Traduco ed includo anche delle FAQ presenti in coda all’articolo di Jeffrey Paul che possono chiarire ulteriormente quello che è accaduto e che sta accadendo, per approfondimenti ulteriori comunque vi rimando all’articolo originale, raggiungibile al link inserito sopra, che è costantemente aggiornato con le ultime scoperte e aggiornamenti a riguardo di questo fatto.

Quando è iniziato tutto questo?

Accade almeno da macOS Catalina (10.15.x, rilasciato il 7 ottobre 2019). Non è iniziato solo con l’uscita di Big Sur, sta accadendo silenziosamente da almeno un anno. Secondo Jeff Johnson di Lap Cat Software questo invio di dati sensibili ad Apple è iniziato con MacOS Mojave, che è stato rilasciato il 24 settembre 2018.

Perché Apple ci sta spiando?

Non credo che questo sia stato progettato esplicitamente come telemetria, intesa come raccolta dati delle nostre abitudini, ma sembra che funzioni incredibilmente bene per questo scopo. La semplice spiegazione (non dare mai nulla per scontato) è che questo fa effettivamente parte degli sforzi di Apple per prevenire il malware e garantire la sicurezza della piattaforma MacOS. Ma il traffico OCSP generato da MacOS non è crittografato, il che lo rende perfetto per le operazioni di sorveglianza militare (che monitorano passivamente tutti i principali ISP e backbone di internet) per utilizzarlo ai fini della telemetria, indipendentemente dal fatto che Apple lo intendesse durante la progettazione della funzionalità o meno.

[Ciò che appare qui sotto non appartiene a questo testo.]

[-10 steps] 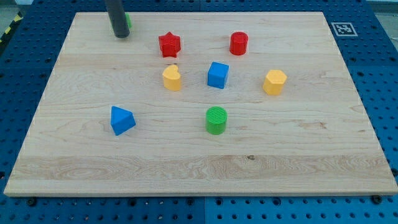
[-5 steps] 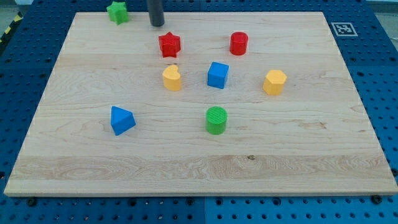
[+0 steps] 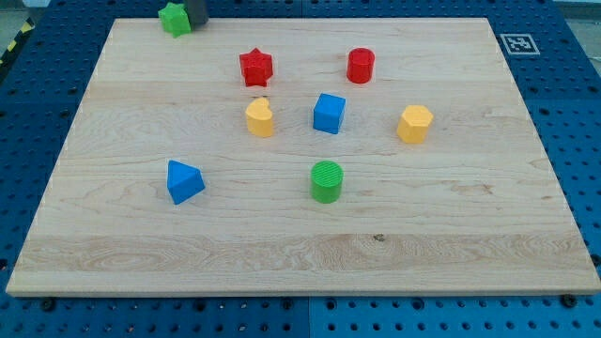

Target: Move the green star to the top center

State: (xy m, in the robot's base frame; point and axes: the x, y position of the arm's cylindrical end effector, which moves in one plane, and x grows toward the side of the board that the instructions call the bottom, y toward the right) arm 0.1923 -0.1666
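Note:
The green star (image 3: 174,18) sits at the board's top edge, in the top left of the view. My tip (image 3: 197,21) is right beside it on its right, touching or nearly touching it; most of the rod is cut off by the view's top. The board's top centre lies to the right of both.
On the wooden board (image 3: 470,225) lie a red star (image 3: 254,68), a red cylinder (image 3: 361,66), a yellow heart-like block (image 3: 260,118), a blue cube (image 3: 329,113), a yellow hexagon (image 3: 414,123), a green cylinder (image 3: 327,180) and a blue triangular block (image 3: 183,181).
The rod first left the green star and went right, uncovering it, then came back left to the star's right side. The star now sits higher, at the board's top edge.

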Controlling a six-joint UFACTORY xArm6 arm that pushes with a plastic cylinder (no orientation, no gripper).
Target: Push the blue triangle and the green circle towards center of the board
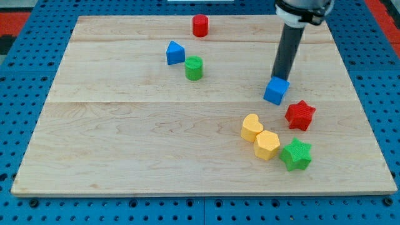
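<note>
The blue triangle (175, 53) lies in the upper middle of the wooden board (125, 125). The green circle (194, 67) stands just to its lower right, close to it. My rod comes down from the view's top right. My tip (280, 77) ends right behind the top edge of a blue cube (275, 90), well to the right of the triangle and circle. The tip seems to touch the cube's far side.
A red cylinder (200, 25) stands near the top edge. A red star (300, 115) lies right of the blue cube. A yellow heart (252, 127), a yellow hexagon (267, 144) and a green star (295, 154) cluster at the lower right.
</note>
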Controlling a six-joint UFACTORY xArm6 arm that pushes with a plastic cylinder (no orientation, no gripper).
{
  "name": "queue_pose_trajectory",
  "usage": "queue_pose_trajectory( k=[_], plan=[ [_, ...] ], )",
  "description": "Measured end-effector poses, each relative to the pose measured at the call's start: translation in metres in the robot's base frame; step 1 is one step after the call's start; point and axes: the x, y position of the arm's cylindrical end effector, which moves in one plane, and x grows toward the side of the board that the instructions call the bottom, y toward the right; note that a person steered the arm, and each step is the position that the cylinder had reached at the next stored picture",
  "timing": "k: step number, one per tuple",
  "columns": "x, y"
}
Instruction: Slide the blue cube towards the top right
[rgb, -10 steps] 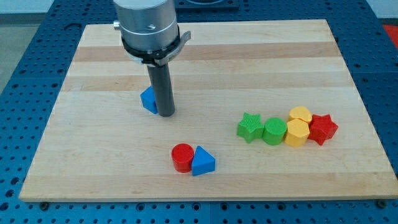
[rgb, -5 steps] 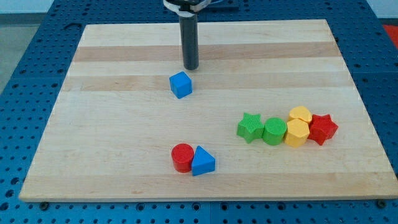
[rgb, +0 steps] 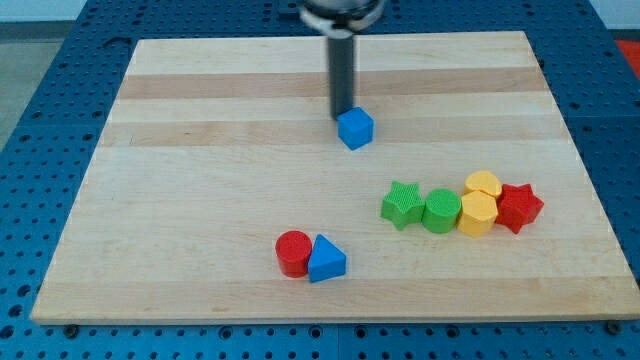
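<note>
My tip (rgb: 343, 111) rests against the upper-left edge of the blue cube (rgb: 355, 129) on the wooden counter (rgb: 200, 200); the rod carries no tool. The green star (rgb: 402, 204) lies below-right of the cube.

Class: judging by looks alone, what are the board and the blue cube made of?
The board: pale wood, matte, showing grain and joined planks. The blue cube: probably moulded or printed plastic, uniform colour, soft sheen. My tip touches its upper-left edge.
</note>
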Motion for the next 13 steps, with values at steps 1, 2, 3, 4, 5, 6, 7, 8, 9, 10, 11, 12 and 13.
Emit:
queue_pose_trajectory(
  k=[1, 2, 3, 4, 5, 6, 7, 8, 9, 10, 11, 12, 13],
  plan=[
    [0.010, -0.017],
    [0.046, -0.040],
    [0.066, -0.039],
    [0.070, -0.014],
    [0.067, 0.050],
    [0.053, 0.092],
    [0.027, 0.094],
    [-0.005, 0.107],
    [-0.024, 0.116],
    [-0.019, 0.119],
    [-0.010, 0.135],
    [-0.010, 0.151],
    [-0.030, 0.171]
  ],
)
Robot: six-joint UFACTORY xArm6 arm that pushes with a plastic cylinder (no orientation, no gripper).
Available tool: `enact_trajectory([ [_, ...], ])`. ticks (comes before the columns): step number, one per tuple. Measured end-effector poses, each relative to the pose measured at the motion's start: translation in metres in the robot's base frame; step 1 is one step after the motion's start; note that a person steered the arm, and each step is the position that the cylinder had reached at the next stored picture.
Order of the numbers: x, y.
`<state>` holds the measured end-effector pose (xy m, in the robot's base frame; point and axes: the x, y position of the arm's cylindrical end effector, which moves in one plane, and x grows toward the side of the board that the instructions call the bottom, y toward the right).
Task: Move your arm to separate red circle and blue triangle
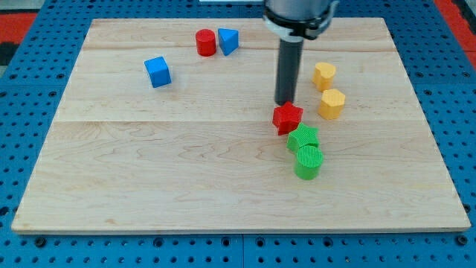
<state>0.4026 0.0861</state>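
Note:
The red circle point(205, 42) stands near the view's top, left of centre. The blue triangle point(228, 40) sits right beside it on its right, touching or nearly touching. My tip point(285, 102) is on the board well to the lower right of that pair, just above a red star-shaped block point(287, 117) and almost touching it.
A blue cube point(158, 71) lies at the upper left. Two yellow blocks point(323, 75) point(332, 103) sit right of my tip. A green star-shaped block point(303, 138) and a green cylinder point(308, 161) sit just below the red star. The wooden board point(149, 171) rests on a blue surface.

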Motion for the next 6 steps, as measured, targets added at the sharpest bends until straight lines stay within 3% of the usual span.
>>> enact_trajectory([
  [3, 0.031, 0.001],
  [5, -0.071, -0.047],
  [6, -0.086, -0.112],
])
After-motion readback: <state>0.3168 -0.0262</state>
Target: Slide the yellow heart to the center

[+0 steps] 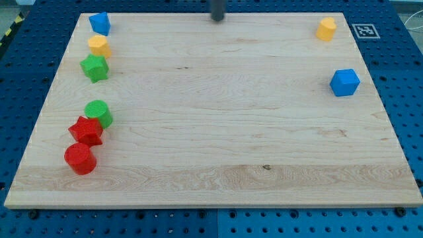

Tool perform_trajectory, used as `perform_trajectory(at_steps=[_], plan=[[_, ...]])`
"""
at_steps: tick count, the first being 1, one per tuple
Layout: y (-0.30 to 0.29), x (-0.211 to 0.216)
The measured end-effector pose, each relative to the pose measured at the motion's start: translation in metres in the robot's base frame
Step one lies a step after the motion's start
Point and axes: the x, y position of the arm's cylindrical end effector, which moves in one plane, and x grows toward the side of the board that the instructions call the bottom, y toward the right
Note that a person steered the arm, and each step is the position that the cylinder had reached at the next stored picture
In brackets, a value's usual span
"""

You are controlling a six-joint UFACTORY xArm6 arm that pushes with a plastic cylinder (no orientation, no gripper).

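Observation:
Two yellow blocks are on the wooden board (211, 132). One yellow block (99, 46), rounded and heart-like, sits at the view's upper left between a blue block (100, 23) and a green star (94, 67). The other yellow block (326, 29), more faceted, sits at the upper right. My tip (217, 20) is at the top edge of the board near the middle, far from both yellow blocks and touching no block. Only the rod's lower end shows.
A green cylinder (98, 114), a red star (86, 131) and a red cylinder (80, 158) cluster along the left edge. A blue cube (344, 82) sits at the right. A marker tag (364, 30) lies off the board's top right corner.

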Motion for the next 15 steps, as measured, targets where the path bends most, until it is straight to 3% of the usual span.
perform_trajectory(at_steps=[3,4,8,9,11,14,15], plan=[[0.223,0.026],[0.228,0.066],[0.071,0.097],[0.075,0.119],[0.142,0.128],[0.105,0.17],[0.067,0.176]])
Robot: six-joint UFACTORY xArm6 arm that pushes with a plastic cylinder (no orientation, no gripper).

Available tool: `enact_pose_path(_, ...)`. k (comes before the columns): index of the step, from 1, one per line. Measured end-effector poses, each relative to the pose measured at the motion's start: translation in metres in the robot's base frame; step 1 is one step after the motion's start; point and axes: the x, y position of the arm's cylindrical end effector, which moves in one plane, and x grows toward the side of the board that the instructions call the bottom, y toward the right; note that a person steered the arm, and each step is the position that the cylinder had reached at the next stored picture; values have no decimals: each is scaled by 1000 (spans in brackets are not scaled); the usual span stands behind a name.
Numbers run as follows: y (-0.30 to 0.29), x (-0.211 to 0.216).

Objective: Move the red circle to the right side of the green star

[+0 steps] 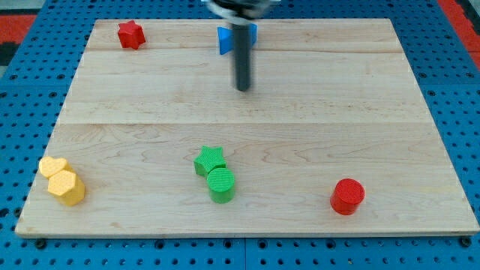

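The red circle (347, 196) lies near the view's bottom right of the wooden board (247, 127). The green star (210, 160) lies at the bottom centre, touching a green circle (221, 184) just below and to its right. The red circle is far to the right of the star, with open board between them. My tip (242, 88) is in the upper middle of the board, well above the green star and far from the red circle. It touches no block.
A red star (130, 34) sits at the top left. A blue block (235, 39) lies at the top centre, partly hidden behind my rod. A yellow heart (52, 166) and a yellow hexagon (67, 187) sit at the bottom left.
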Motion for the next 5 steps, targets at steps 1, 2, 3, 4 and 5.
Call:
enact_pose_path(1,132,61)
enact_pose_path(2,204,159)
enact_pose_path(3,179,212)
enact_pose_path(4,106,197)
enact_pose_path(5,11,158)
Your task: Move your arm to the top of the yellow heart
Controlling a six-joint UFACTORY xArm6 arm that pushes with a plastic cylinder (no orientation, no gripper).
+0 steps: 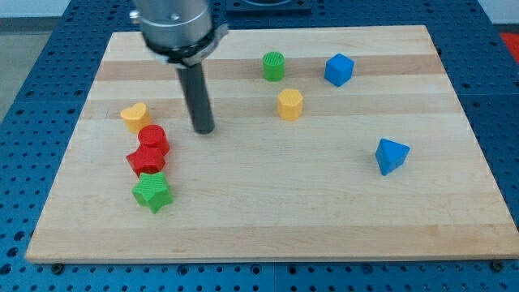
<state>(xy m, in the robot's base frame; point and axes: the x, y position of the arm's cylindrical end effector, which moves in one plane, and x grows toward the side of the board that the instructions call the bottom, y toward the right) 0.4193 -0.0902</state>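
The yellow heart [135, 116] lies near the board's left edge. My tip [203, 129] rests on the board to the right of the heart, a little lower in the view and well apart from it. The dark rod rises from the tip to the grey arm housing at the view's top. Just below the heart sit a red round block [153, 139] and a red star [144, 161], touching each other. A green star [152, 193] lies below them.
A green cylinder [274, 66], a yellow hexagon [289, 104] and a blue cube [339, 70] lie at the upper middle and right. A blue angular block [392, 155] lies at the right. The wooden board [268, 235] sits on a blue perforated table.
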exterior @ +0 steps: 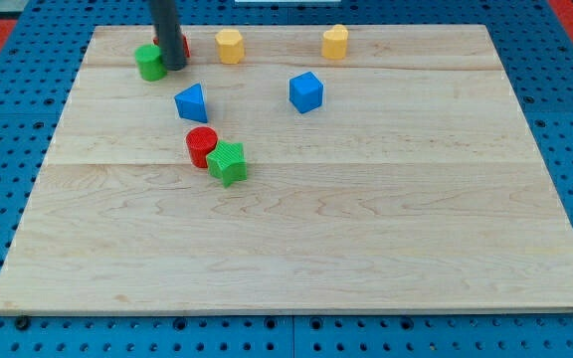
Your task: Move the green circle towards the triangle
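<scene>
1. Our rod comes down from the view's top; my tip [175,66] touches the green circle's [150,62] right side.
2. We have no jaws, just the rod.
3. The green circle, a short cylinder, sits near the bench's [366,219] top-left corner.
4. The blue triangle [192,102] lies nearby, toward the view's bottom right.

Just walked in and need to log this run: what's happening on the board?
My tip sits at the view's top left, right beside the green circle, on its right. The blue triangle lies just below, toward the view's bottom right, apart from the circle. A red block is mostly hidden behind the rod.
</scene>
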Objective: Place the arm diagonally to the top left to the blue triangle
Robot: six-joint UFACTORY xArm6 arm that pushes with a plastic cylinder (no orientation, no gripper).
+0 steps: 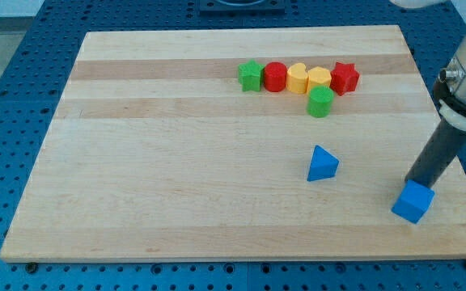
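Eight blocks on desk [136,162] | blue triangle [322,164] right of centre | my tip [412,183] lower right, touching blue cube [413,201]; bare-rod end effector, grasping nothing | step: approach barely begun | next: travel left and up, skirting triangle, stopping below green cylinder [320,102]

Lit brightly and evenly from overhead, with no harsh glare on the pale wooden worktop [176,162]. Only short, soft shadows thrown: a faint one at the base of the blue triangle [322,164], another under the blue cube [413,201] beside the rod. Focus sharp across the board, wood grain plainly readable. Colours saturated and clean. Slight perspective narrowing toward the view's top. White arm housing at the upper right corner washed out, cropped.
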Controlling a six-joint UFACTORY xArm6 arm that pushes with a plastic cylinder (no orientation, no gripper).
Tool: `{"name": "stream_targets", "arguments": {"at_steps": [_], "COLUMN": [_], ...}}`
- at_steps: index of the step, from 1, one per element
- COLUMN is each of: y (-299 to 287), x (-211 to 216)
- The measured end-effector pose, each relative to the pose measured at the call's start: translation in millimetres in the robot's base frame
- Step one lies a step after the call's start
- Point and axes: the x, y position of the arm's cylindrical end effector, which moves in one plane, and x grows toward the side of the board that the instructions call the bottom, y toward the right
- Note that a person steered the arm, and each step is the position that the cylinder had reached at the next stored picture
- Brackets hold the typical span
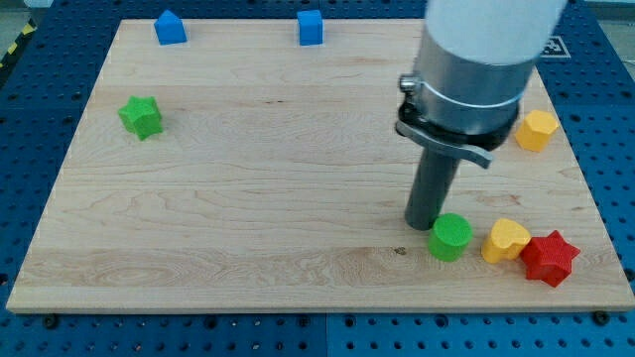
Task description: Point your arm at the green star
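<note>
Green star far from my tip

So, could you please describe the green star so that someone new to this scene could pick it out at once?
Start at the wooden board and go to its left side in the view, below the blue block near the top edge. The green star sits there alone. The other green piece, a green cylinder, is round and lies far right beside my tip.

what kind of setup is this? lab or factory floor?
Likely a robotics lab bench: a pale wooden board lies on a blue perforated mounting table, scattered with small plastic blocks like the green star. My tip sits beside the green cylinder.
</note>
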Motion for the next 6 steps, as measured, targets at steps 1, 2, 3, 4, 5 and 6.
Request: {"name": "stream_targets", "arguments": {"at_steps": [1, 2, 3, 4, 5, 6], "y": [-2, -90, -209, -327, -396, -394], "x": [0, -16, -44, -74, -126, -157]}}
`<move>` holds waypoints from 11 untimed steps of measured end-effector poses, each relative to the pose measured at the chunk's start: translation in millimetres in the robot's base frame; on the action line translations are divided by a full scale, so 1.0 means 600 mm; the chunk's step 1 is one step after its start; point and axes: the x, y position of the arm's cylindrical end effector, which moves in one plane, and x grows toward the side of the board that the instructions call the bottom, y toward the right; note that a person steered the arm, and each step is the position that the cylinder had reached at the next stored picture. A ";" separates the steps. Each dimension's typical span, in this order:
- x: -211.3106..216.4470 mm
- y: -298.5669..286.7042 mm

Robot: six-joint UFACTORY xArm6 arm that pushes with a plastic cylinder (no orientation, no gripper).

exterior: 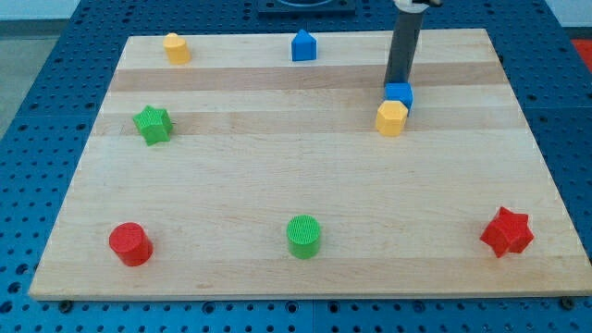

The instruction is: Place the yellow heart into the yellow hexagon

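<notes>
The yellow heart [177, 47] sits near the board's top left corner. The yellow hexagon [391, 118] sits right of centre in the upper half, touching a blue block [400, 93] just above it. My tip [398, 82] is at the top edge of that blue block, on the side away from the hexagon. The rod rises straight up from there to the view's top. The heart is far to the left of my tip.
A blue house-shaped block [303, 45] sits at top centre. A green star [153, 125] is at the left, a red cylinder [130, 244] at bottom left, a green cylinder [303, 236] at bottom centre and a red star [507, 232] at bottom right. The wooden board [277, 166] lies on a blue pegboard.
</notes>
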 end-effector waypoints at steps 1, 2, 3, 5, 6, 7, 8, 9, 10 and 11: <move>0.000 -0.003; 0.008 -0.005; 0.018 -0.012; 0.010 -0.100; -0.001 -0.202; -0.014 -0.307; -0.014 -0.407; -0.015 -0.506; -0.024 -0.598; -0.053 -0.669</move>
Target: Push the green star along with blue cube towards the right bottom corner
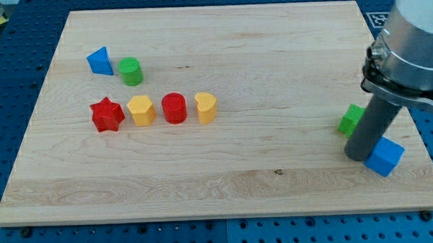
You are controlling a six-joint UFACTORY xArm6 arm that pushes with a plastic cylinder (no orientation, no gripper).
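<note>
You have no fingers on this arm, so there is nothing spread or pinched to report; the rod ends in my tip, which sits on the bench near the view's right edge, pressed in between the two task blocks. The green star lies just above and to the left of the tip, partly hidden behind the rod, so you cannot tell its full outline; the blue cube sits just to the tip's right, touching or nearly touching the rod, close to the view's bottom right corner.

Judging from this, the pair is already most of the way there; the risk now is in the last push. The tip stands between the blocks rather than behind both; a drive toward the corner would likely carry the cube alone and leave the star behind. The cube is near the bench's right edge; too long a stroke could tip it off. The rod also hides the star, so a glancing contact may spin it away unseen.

The blue triangular block, green cylinder, red star, yellow hexagonal block, red cylinder and yellow heart lie well apart at the view's left; they are in no danger.
</note>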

Tuttavia, Apple ha recentemente introdotto una backdoor della crittografia di iMessage con un aggiornamento iOS e iCloud Backup, in modo che l’FBI potesse continuare a leggere tutti i dati sul tuo telefono.

Come recita il famoso detto di Goldfinger: “La prima volta è un caso, la seconda è una coincidenza, la terza è premeditazione”. Esiste un numero limitato di volte in cui Apple può dire “Oops! Scusa è stato un incidente” per il fatto che dei loro software abbiano trasmesso testo in chiaro o chiavi di crittografia dal tuo dispositivo verso Internet/Apple e rimangano credibili nelle loro spiegazioni.

Non sai che OCSP serve solo a prevenire il malware e mantenere il sistema operativo sicuro e non è inteso come telemetria?

L’effetto collaterale è che funziona come telemetria, indipendentemente da quale sia o fosse l’intento originale di OCSP. Inoltre, anche se le risposte OCSP sono firmate, è quasi negligente che le richieste OCSP stesse non siano crittografate, consentendo a chiunque sulla rete (inclusa la comunità dell’intelligence militare statunitense) di vedere quali app stai lanciando e quando.

Molte cose funzionano come telemetria, anche se non sono state originariamente intese come tali, e i servizi di intelligence che spiano tutti possono trarne vantaggio quando questo si verifica, indipendentemente dalle intenzioni del progettista.